▶ **Instructions for the task**
Look through the data and write out every line with the word "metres" in it.

▶ **Information provided**
▼

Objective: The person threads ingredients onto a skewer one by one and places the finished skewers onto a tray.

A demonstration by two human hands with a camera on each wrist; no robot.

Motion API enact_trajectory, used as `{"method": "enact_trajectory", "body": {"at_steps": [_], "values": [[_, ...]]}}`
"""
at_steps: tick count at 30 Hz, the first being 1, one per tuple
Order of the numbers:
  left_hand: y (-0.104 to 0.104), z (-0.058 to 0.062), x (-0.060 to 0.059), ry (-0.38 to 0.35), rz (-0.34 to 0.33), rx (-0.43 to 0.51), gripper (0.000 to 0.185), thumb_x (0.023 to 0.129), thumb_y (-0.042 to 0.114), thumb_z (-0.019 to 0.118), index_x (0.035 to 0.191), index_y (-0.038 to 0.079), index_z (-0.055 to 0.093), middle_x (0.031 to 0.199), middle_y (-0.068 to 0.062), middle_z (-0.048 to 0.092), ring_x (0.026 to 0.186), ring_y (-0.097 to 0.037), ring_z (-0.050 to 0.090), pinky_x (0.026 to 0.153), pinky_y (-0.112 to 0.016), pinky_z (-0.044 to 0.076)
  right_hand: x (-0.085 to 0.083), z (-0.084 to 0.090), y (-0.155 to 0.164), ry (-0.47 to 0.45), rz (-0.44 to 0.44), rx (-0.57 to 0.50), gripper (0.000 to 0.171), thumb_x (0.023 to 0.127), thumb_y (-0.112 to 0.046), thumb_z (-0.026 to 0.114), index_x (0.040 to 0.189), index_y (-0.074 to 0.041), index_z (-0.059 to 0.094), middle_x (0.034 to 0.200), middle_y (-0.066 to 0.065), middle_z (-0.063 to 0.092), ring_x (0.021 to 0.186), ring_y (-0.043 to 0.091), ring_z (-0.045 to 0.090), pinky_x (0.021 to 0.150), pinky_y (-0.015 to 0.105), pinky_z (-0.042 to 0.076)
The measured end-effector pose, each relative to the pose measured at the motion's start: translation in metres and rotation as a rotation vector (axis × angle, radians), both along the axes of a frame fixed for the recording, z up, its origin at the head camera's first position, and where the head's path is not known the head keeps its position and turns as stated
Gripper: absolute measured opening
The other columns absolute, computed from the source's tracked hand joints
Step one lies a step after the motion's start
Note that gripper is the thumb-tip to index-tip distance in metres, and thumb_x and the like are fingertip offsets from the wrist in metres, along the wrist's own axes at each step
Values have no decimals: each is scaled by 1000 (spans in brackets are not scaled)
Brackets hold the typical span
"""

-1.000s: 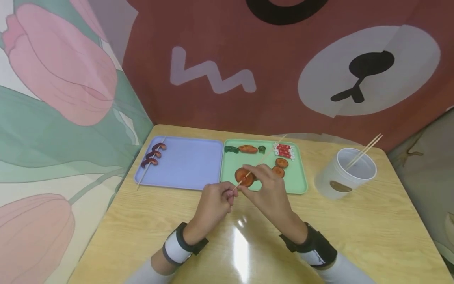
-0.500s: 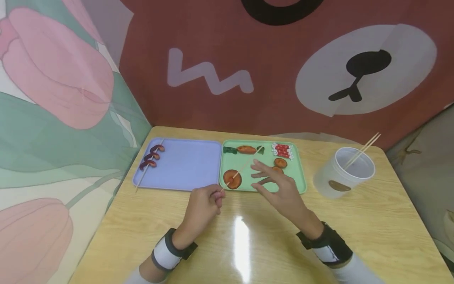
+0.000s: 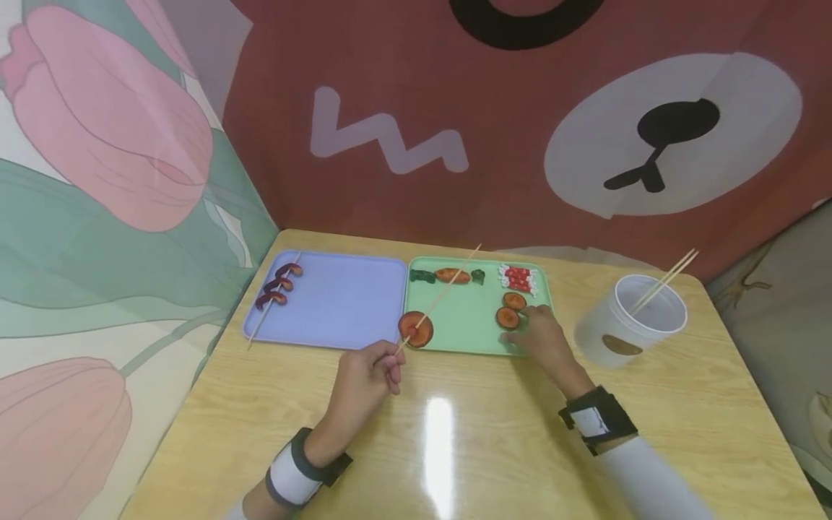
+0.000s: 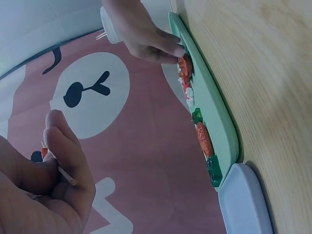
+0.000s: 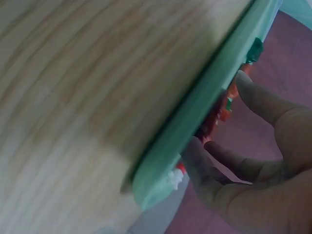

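Note:
My left hand (image 3: 364, 383) pinches a thin wooden skewer (image 3: 450, 283) near its lower end. One round orange-brown slice with a dark rim (image 3: 421, 330) is threaded on the skewer, just above the fingers. In the left wrist view, the skewer's blunt end (image 4: 67, 176) pokes out between thumb and fingers. My right hand (image 3: 546, 343) is low over the right side of the green tray (image 3: 455, 339), thumb and fingers spread about a second round slice (image 3: 508, 318). Another such slice (image 3: 514, 300) lies just behind it. Fingertips (image 5: 197, 146) are right at the tray's rim in the right wrist view.
A blue tray (image 3: 344, 296) at left bears a skewer with several curled dark-red pieces (image 3: 279, 285). On the green tray's far side lie green pieces (image 3: 423, 276), an orange piece (image 3: 453, 275) and red-white pieces (image 3: 518, 279). A white bucket (image 3: 604, 332) with skewers stands at right.
My right hand has let go of the threaded slice and moved right and down to the loose slices. My left hand has drawn the skewer and its slice slightly left.

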State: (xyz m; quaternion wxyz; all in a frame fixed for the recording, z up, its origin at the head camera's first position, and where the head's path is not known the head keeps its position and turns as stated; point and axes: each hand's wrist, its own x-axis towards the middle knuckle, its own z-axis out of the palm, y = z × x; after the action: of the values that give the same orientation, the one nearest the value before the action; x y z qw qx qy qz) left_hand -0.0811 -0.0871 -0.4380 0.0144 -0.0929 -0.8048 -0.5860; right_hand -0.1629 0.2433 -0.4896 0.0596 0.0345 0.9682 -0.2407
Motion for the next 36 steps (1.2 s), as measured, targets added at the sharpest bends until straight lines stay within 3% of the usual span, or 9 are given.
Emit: {"method": "enact_trajectory", "body": {"at_steps": [6,11,20,27,36], "values": [[-1,1,0,-18,-10,7,17,93,-14,60,86,-3,71,64,-8,65,51,-8,61,48,-25,60,-10,-10,-14,100,-55,21,59,87,-31,82,125,10,63,110,29,60,97,41,63,83,54,58],[-1,0,2,-24,-23,8,17,92,-14,60,87,-3,71,65,-8,65,51,-8,61,48,-24,60,-10,-15,-19,168,-96,23,52,87,-25,84,121,9,65,105,28,65,99,43,66,85,55,59],[-2,0,2,-18,-34,12,19,92,-16,59,86,-3,70,64,-8,65,51,-8,61,49,-25,60,-11,-13,-26,321,-5,71,33,79,-4,81,106,11,70,96,29,68,90,43,67,78,54,60],[-2,1,2,-5,-51,7,19,92,-16,58,86,-3,71,64,-8,64,51,-8,60,48,-23,59,-4,24,-33,395,28,-33,43,78,-5,82,116,10,69,109,27,71,99,42,69,84,54,61],[1,-9,5,-2,-113,-62,19,92,-15,58,86,-1,70,64,-5,64,53,-6,60,50,-22,60,13,94,-54,617,49,-162,45,79,-12,89,119,1,72,108,20,74,86,33,76,70,47,66]]}}
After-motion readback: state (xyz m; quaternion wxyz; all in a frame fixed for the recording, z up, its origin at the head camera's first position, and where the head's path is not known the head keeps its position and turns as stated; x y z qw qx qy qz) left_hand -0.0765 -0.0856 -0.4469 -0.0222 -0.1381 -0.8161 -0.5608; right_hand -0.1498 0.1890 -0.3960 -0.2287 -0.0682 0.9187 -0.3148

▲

▶ **Result below**
The measured end-effector pose, each relative to the pose measured at the motion's start: translation in metres and rotation as a rotation vector (axis × angle, radians), both along the axes of a frame fixed for the recording, z up, its origin at the head camera's first position, and where the head's path is not known the head keeps its position and turns as stated
Note that gripper is the thumb-tip to index-tip distance in metres, and thumb_x and the like are fingertip offsets from the wrist in metres, along the wrist's own axes at each step

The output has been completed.